▸ **WORK ITEM**: Every line between the top of the data below and the line with "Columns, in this", both ends included, must be retyped exactly.

Start of Block

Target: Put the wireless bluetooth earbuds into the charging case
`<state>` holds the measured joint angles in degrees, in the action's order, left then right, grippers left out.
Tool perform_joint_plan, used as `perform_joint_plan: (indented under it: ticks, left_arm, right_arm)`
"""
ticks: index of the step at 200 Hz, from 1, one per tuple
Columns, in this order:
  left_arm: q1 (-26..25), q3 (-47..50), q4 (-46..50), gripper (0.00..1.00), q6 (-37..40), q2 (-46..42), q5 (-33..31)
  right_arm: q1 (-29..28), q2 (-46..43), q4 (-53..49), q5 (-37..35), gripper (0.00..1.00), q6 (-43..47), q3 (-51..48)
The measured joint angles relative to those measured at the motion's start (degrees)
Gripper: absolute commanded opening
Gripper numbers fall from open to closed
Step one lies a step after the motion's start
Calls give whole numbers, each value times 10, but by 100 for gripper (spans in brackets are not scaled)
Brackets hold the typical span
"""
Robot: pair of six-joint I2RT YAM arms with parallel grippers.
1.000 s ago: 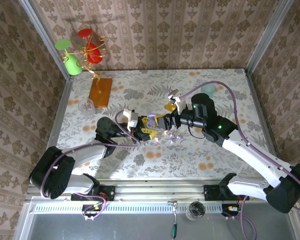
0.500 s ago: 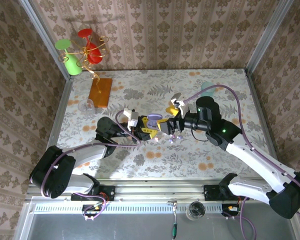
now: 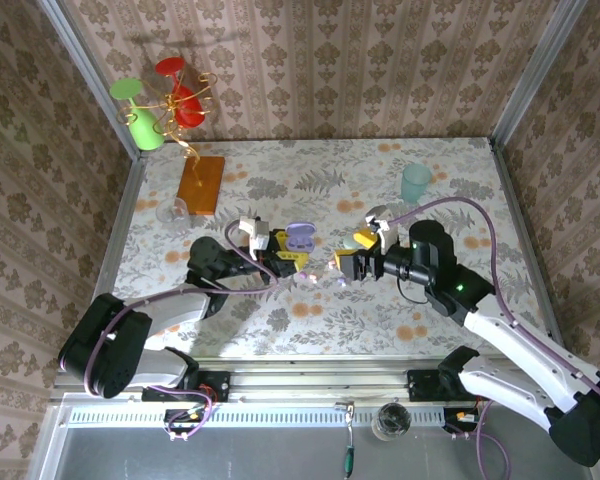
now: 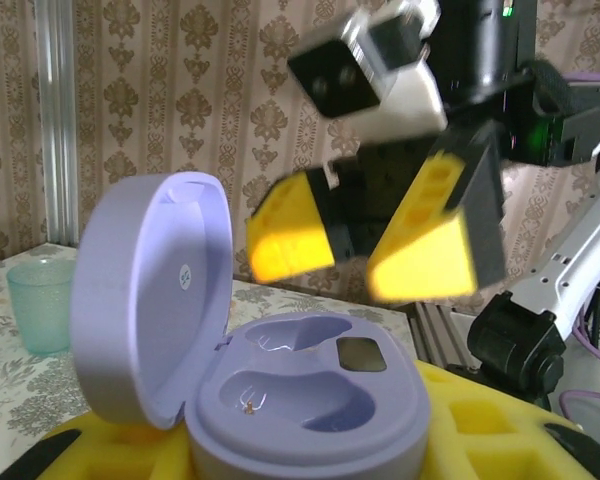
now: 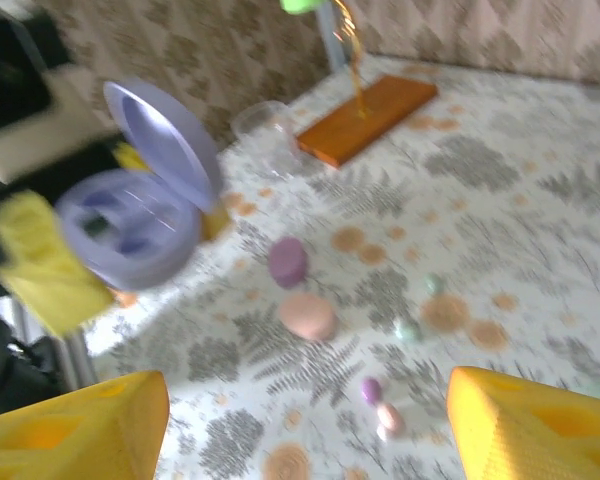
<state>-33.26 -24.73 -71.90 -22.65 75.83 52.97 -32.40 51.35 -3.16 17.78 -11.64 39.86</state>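
My left fingers (image 4: 480,432) are clenched on the open lilac charging case (image 4: 380,405), held up off the counter (image 5: 540,170) with its lid (image 4: 140,300) standing upright. My right fingers (image 5: 75,430) are released and spread wide, facing the case from close by. The earbuds lie loose on the counter under my right fingers. A lilac bud (image 5: 370,388) sits just beside a pink bud (image 5: 388,420). A mint bud (image 5: 408,330) lies near a closed pink oval case (image 5: 308,315).

Teal cup (image 3: 415,184) upright at back right, orange board (image 3: 201,184) back left, clear glass (image 3: 173,211) beside it
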Motion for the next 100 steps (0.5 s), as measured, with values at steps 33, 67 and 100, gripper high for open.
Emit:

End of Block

▸ **SOLUTION TO THIS PROBLEM**:
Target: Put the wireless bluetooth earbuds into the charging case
`<state>` holds the measured joint angles in degrees, in the action's order, left then right, grippers left out.
Tool perform_joint_plan, used as `perform_joint_plan: (indented under it: ticks, left_arm, right_arm)`
"""
ticks: index of the step at 200 Hz, from 1, one per tuple
Columns, in this order:

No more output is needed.